10) I swear I remember one time when I brought a change of clothes and a sleeping bag over to a friend’s house expecting to sleepover and they kept hinting at me to leave. I can’t remember the particular details, but I remember the feeling of rejection and being reminded that my sleep farts were not welcome in their parent’s basement.

remember-the-time
Comments
  1. Ashley Austrew says:

    #2 & 3 killed me. Sleepovers sometimes contained such awkward moments.

  2. Lily says:

    3 and 7 actually made me lol which is super rare. Crawling on the floor is so great. It makes you feel so small. I love it. I’m sure you’ll end up telling me about 8 because I’m actually pretty curious.

  3. Once again we learn valuable things about your troubled and slightly disturbing childhood…

  4. modeejae says:

    Boy sleepovers are so much different than girl sleepovers.

  5. Addie says:

    Love #3!

    How much does it cost for details behind #8?

    Boys sleepovers at my childhood home and for Bud consisted of sleeping in tents outside. Yay, me!

    • Mooselicker says:

      The price for #8 is not as much as you would think.

      Tents outside is what my family called camping. I don’t think we ever even went onto the yard. We just stayed on the back deck.

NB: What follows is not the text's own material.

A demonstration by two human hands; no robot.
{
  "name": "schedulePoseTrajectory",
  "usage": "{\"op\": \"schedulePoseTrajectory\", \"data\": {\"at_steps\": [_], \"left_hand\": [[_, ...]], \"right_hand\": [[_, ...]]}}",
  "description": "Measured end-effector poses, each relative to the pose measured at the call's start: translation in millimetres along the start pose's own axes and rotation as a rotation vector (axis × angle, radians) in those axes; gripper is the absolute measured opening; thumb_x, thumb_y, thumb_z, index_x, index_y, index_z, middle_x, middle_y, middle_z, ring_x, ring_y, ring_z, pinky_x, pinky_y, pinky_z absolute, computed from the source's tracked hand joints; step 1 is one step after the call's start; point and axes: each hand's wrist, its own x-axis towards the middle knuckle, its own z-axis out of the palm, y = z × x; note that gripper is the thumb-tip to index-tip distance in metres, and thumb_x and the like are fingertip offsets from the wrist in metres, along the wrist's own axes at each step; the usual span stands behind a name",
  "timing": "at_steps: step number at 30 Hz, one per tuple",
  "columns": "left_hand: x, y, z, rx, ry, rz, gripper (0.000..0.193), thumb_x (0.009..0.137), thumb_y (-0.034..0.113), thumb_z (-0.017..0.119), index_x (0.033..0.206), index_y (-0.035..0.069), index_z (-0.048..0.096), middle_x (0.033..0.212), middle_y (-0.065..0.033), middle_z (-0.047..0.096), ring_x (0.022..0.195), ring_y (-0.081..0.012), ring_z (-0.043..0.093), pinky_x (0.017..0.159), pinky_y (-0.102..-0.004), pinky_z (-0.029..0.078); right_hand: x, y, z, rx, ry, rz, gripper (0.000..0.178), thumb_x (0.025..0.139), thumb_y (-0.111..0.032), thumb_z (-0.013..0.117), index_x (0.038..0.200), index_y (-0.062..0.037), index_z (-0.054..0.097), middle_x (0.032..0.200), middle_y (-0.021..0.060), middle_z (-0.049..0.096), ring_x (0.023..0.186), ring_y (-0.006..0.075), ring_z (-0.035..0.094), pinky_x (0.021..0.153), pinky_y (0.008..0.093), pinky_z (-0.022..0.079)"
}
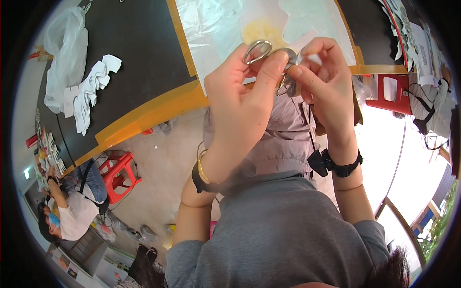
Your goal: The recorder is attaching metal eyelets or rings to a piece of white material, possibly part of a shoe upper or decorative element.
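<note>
Across the dark table [139, 57] we see a pale, glossy sheet [206, 29] edged with orange tape, with one red stool [120, 177] off the table's near left side and another red stool [389, 93] off its near right. On the table's left part lies a crumpled clear bag [67, 53], with a row of overlapping white pieces [89, 98] just beside it. Above the table's near edge, our left hand [240, 84] curls its fingers round metal scissors [258, 52], while its thumb presses what seems a small grey piece [289, 54]. Our right hand [329, 77] has thumb and forefinger narrowly apart at that piece's right side; we cannot tell whether they grip it. As we judge it, the piece could drop below the table if the left thumb eased, and the scissors, sharing that hand with tips hidden from us, could nick a finger if their handles swung. Of containers, we pick out the clear bag on the table; its folds leave its contents unclear.
</note>
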Motion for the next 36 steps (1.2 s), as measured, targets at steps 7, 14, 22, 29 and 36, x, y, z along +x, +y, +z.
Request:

  6. I like the concept of this blog. I hadn’t previously thought to write about sleepovers growing up. They do spark interesting conversations. We use to always torment the person who fell asleep first too. If you were going to a sleepover, you slept before so you wouldn’t be that first person…I’ve been that first person. No fun. lol

    Although, I never have been asked if I needed to masturbate before bed to help me sleep. That is a damn considerate friend.

    • Mooselicker says:

      I think tormenting the person who falls asleep first is something that should always continue whether it’s a sleepover or not. The older you get the worse it might be.

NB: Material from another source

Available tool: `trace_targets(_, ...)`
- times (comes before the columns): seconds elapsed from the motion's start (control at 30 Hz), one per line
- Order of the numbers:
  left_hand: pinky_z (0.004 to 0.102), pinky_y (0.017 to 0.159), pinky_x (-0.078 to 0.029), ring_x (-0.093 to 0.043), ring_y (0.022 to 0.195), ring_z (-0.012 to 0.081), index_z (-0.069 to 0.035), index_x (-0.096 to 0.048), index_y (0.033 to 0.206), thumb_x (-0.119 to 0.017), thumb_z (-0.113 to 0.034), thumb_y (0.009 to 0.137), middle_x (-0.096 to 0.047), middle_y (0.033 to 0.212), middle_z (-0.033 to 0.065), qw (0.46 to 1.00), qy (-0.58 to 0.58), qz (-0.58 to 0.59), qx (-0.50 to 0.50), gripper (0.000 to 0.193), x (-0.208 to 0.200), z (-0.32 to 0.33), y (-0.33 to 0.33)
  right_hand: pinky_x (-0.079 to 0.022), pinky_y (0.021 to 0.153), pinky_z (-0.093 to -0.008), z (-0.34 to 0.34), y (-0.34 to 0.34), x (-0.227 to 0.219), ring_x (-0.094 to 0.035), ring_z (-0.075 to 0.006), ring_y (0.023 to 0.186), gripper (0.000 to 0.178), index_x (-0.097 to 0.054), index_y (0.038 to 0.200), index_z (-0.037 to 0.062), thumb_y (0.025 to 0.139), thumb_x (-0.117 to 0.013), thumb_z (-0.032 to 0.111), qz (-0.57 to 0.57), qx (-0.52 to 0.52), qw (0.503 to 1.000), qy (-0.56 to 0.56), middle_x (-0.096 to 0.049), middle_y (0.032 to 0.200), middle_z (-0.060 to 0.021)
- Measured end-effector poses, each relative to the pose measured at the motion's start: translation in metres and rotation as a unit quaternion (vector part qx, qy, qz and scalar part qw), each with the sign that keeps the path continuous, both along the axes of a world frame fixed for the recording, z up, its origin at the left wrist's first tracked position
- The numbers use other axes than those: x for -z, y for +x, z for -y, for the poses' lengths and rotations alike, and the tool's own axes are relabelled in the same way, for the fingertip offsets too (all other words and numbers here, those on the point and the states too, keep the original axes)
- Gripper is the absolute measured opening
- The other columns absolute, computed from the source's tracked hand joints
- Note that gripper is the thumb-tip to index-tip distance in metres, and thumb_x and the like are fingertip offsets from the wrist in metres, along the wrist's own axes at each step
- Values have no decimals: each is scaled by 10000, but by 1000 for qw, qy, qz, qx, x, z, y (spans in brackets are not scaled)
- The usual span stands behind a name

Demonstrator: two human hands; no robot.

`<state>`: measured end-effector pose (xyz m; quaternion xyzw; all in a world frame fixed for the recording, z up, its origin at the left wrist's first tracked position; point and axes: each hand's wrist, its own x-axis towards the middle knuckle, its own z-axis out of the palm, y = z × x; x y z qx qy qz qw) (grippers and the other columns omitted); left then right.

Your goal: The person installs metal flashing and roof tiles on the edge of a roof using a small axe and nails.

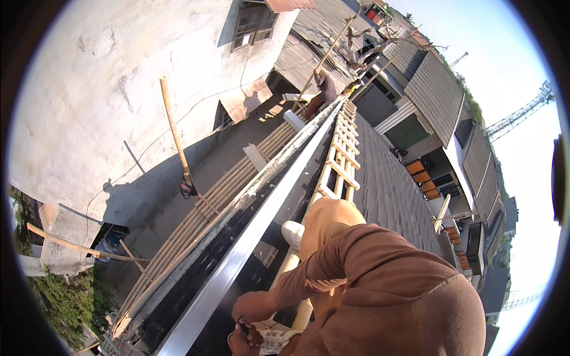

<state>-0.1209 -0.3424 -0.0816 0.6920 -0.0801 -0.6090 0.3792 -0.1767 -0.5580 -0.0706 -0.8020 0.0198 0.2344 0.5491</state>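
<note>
Near the bottom edge, my right hand [256, 306] reaches down at the end of a brown-sleeved arm, with its fingers closed. My left hand [242, 343] lies just below it, partly cut off by the frame and also closed. A small dark thing [243, 326] shows between the two hands; its kind is too small to make out. Both hands are over the dark roof strip, beside a long silver metal strip [237, 261] that runs along the roof edge. A whitish patterned item [274, 340] lies close to my left hand, partly hidden.
A wooden ladder [346, 174] lies along the grey tiled roof [386, 178]; my tan-trousered leg [329, 222] rests by it. Bamboo poles [237, 184] line the drop on the left, beside a pale wall [119, 77]. Farther along the edge a co-worker [325, 89] crouches.
</note>
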Motion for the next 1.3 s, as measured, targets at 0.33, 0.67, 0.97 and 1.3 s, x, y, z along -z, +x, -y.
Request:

      He was indeed very considerate. I probably should have at least pretended to take him up on his offer.

  7. I want to travel back in time and go to your number two. Oh gawd that would be so HAHAHA! I just laugh the hardest when there’s hardcore embarrassment, sorry.

    What happens at 8? TELLTELLTELL

    • Mooselicker says:

      Michael Barbera lucked out in life. His dad hurt his knee on the job and they got really rich.

      Think about the last time your boyfriend slept over. Basically that.

  8. The Waiting says:

    Based on #6, you really need to start an advice column. You could market your common sense to teens who are in real need of it. Also, write #8 and make it password protected. PWEEEEESE?

    • Mooselicker says:

      Sheesh am I the only one who has sleepovers with members of the opposite gender?

      #6 was probably the last time I saw that friend of mine. The strangest thing about this piece is that the stories only revolve around like 5 different people. My social circle was too small.

  9. kelloggs77 says:

    These were hilarious. I think I pretended to sleep at every sleepover I ever went to. Other awkward moments: trying not to notice your friend’s mom’s giant boobies flinging around in her nightgown when she’s making pancakes for you in the morning. And her dad coming out in his boxer shorts and asking who had dreams about New Kids on the Block.

    • Mooselicker says:

      At what age or moment do people lose their ability to feel shame? I want that. I feel shameful about everything. None of my friends ever had hot moms unfortunately. I don’t think any ever made me pancakes either. Son of a bitch I missed out.